DFID to fund three Ebola labs in Sierra Leone

3 Nov 14
The UK government will spend a further £20m to help stop the spread of Ebola by building and staffing three new laboratories in Sierra Leone, International Development Secretary Justine Greening has announced.

By Judith Ugwumadu | 3 November 2014

The UK government will spend a further £20m to help stop the spread of Ebola by building and staffing three new laboratories in Sierra Leone, International Development Secretary Justine Greening has announced. 

Greening said the commitment was necessary to ‘tackling Ebola at the source and stopping the spread’.

The UK pledge will fund new labs, where blood samples and swabs from all over Ebola-struck Sierra Leone will be tested for the deadly virus.

DFID said testing, diagnosing and isolating Ebola carriers as quickly as possible was essential to containing the disease.

Currently test results can take five or more days to come back. But once the labs are fully operational, DFID expects this process to take around 24 hours.

The first lab was opened in Kerry Town last week, beside the UK funded Ebola treatment centre, the department added.

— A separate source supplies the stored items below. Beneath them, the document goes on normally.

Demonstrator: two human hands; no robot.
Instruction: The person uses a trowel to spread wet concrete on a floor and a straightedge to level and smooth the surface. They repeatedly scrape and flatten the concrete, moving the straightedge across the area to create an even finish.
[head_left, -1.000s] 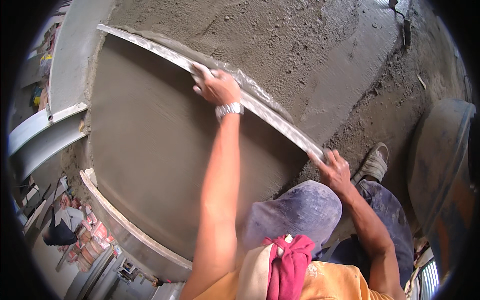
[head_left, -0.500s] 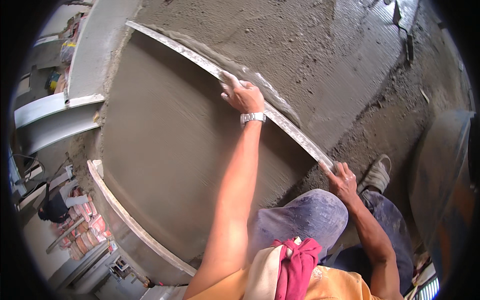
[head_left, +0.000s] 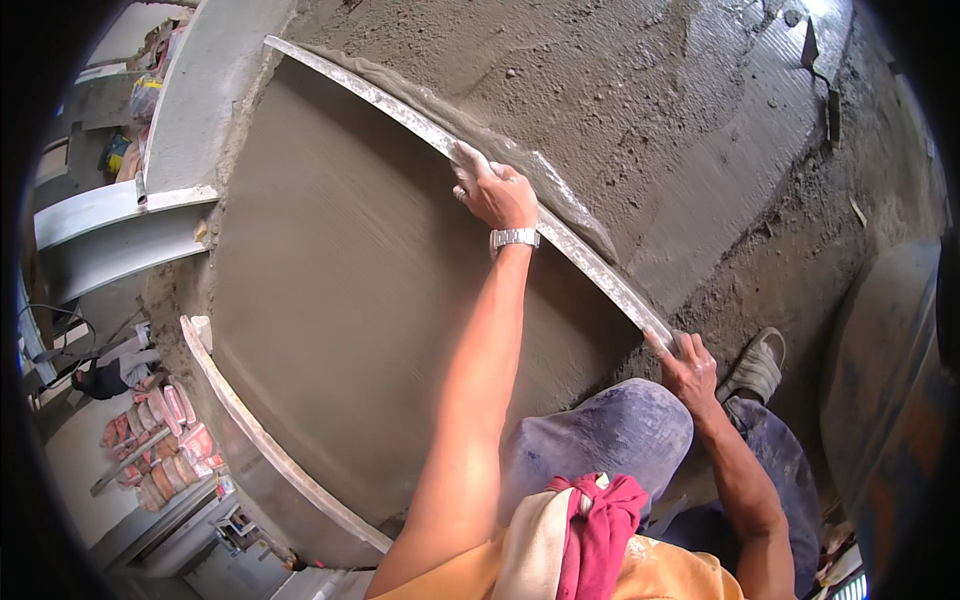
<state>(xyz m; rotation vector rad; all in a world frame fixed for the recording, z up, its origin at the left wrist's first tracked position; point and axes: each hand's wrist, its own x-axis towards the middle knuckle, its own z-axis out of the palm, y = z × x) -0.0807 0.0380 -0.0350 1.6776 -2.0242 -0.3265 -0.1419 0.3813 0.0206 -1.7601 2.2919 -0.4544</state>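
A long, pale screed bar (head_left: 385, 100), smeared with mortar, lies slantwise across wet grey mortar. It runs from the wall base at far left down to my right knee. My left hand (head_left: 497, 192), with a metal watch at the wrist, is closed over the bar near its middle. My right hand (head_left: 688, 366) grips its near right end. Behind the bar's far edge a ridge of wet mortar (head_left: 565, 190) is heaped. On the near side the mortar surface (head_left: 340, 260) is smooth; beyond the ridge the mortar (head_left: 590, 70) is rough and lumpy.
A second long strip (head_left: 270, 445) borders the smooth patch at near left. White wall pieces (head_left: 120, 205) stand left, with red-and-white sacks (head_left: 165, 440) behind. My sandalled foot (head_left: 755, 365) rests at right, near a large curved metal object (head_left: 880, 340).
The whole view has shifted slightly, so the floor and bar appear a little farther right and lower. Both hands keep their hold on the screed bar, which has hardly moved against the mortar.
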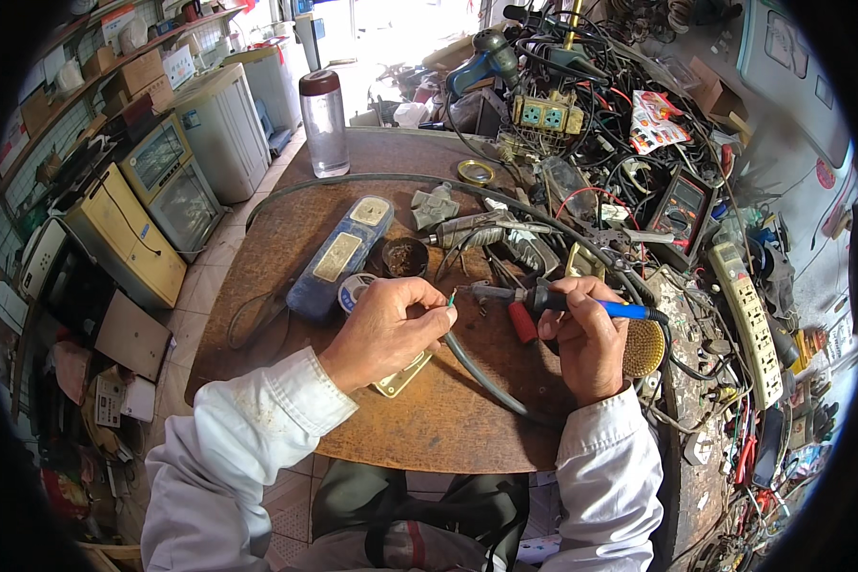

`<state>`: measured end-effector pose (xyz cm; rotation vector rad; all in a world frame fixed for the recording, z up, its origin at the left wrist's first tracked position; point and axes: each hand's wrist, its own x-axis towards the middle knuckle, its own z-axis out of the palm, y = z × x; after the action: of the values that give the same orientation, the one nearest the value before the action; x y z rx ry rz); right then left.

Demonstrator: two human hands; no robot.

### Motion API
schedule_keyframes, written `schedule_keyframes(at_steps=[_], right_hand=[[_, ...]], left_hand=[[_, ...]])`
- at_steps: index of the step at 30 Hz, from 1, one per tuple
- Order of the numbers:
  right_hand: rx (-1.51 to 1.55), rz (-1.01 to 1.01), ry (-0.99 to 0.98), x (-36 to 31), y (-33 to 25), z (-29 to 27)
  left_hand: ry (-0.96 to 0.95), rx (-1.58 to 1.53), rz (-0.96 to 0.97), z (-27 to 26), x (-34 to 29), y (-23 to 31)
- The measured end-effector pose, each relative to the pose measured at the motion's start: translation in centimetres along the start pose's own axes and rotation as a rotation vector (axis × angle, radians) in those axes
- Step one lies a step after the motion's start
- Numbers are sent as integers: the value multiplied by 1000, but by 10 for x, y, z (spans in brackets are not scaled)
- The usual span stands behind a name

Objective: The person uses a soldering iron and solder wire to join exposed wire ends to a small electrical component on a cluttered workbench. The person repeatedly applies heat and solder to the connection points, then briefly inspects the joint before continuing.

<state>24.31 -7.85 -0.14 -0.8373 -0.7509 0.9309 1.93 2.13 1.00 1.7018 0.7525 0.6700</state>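
My left hand (391,329) is closed in a pinch on the stripped end of a grey cable (481,372), where a short green wire (451,298) sticks up past the fingertips. From there the cable curves down and right over the table. In my right hand (591,343) is a soldering iron (624,310) with a blue handle, its tip pointing left, close to the wire end; whether they touch I cannot tell. A red cylinder (522,322) lies below the iron. Behind my left hand are a round tin (355,289) and a small dark bowl (405,257).
On the brown table (429,434) lie a long blue box (338,257) and a capped water bottle (324,129), standing at the back left. Tangled cables and tools pile up at right, with a multimeter (684,210) and a power strip (745,324). Cabinets line the left.
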Motion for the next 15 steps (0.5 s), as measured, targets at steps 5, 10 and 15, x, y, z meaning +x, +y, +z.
schedule_keyframes(at_steps=[5,10,15], right_hand=[[10,-27,23,-1,-3,2],[22,-37,38,1,0,0],[35,-54,31,1,-2,-2]], left_hand=[[-2,-20,1,0,0,-2],[-32,-33,15,-2,0,-6],[-5,-104,10,1,-1,-7]])
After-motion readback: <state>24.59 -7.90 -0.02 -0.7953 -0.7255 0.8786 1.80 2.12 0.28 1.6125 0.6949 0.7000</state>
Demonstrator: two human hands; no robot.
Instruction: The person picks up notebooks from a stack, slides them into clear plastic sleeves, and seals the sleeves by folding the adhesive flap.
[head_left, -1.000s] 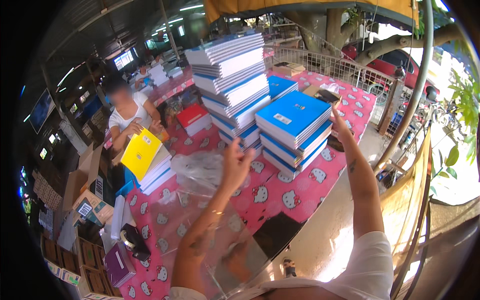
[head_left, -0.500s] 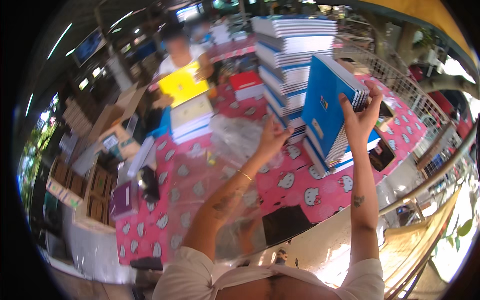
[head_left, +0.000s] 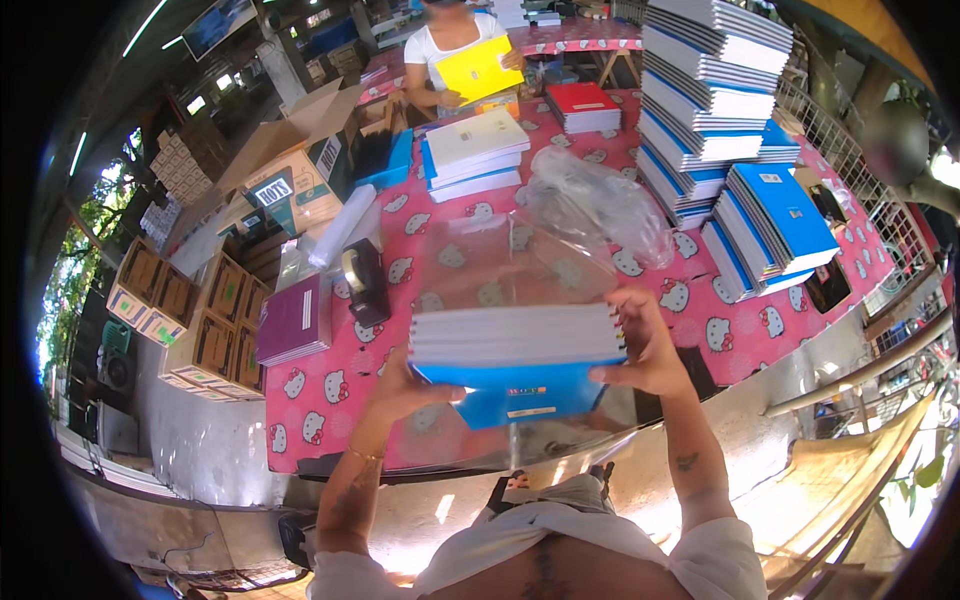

Two more are being built at UK treatment centres in Port Loko and Makeni under the direction of UK Royal Engineers, Public Health England and DFID. No precise date has been set for completion, but the labs are expected to be up and running by the end of the month, DFID told Public Finance International

This new funding takes the UK's commitment to defeat Ebola to £225m.

Last month, the World Bank warned that the Ebola crisis could cost West Africa a total $32.6bn in lost economic output by the end of next year.

The most affected countries of Guinea, Liberia, and Sierra Leone – as well as neighbours in the region – could face ‘massive economic costs’ if it takes a long time for national and international action to contain the epidemic, it said.  

Following this report, the United Nations agreed plans with international partners such as the World Bank, the United States Centers for Disease Control and Prevention and DFID to help coordinate the response of the international community to the Ebola outbreak.